Exercise goal = Quote exactly, and only, the lines from the one with "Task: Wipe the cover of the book" through the end of the listing.

** Opening Supplied information block **

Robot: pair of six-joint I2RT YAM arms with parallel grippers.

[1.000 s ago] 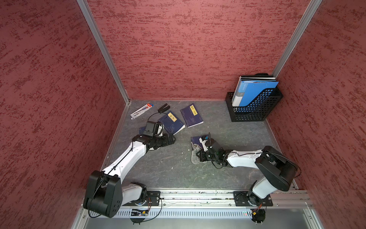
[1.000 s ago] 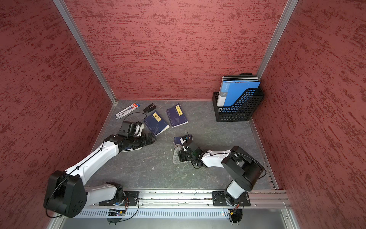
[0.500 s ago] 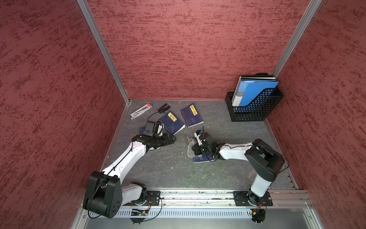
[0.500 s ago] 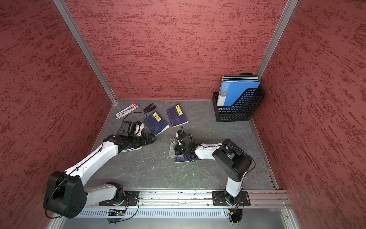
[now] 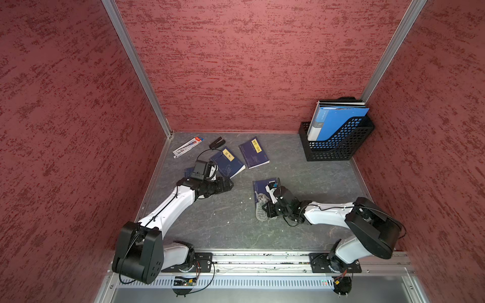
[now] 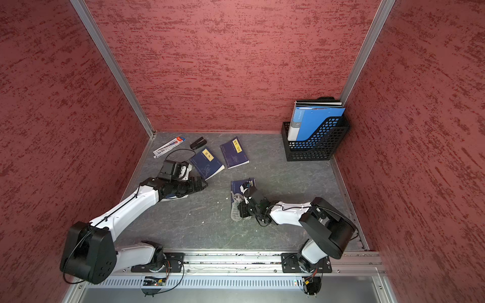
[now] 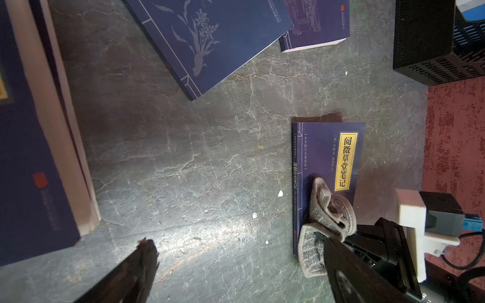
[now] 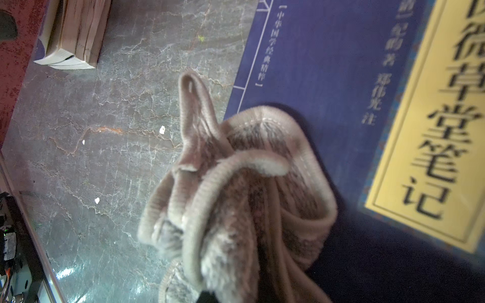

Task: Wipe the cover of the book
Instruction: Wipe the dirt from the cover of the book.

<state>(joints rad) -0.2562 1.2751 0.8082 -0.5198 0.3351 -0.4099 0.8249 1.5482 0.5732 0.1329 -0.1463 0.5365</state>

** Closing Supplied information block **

Answer =
Task: Wipe the cover of the book
Instruction: Wipe the dirt from the cover of the book.

<state>(joints rad) -0.2562 1.2751 0.8082 -0.5198 0.3351 -0.4099 0.8249 1.5482 0.5732 0.1329 -0.1463 0.5365</state>

That was the complete answer.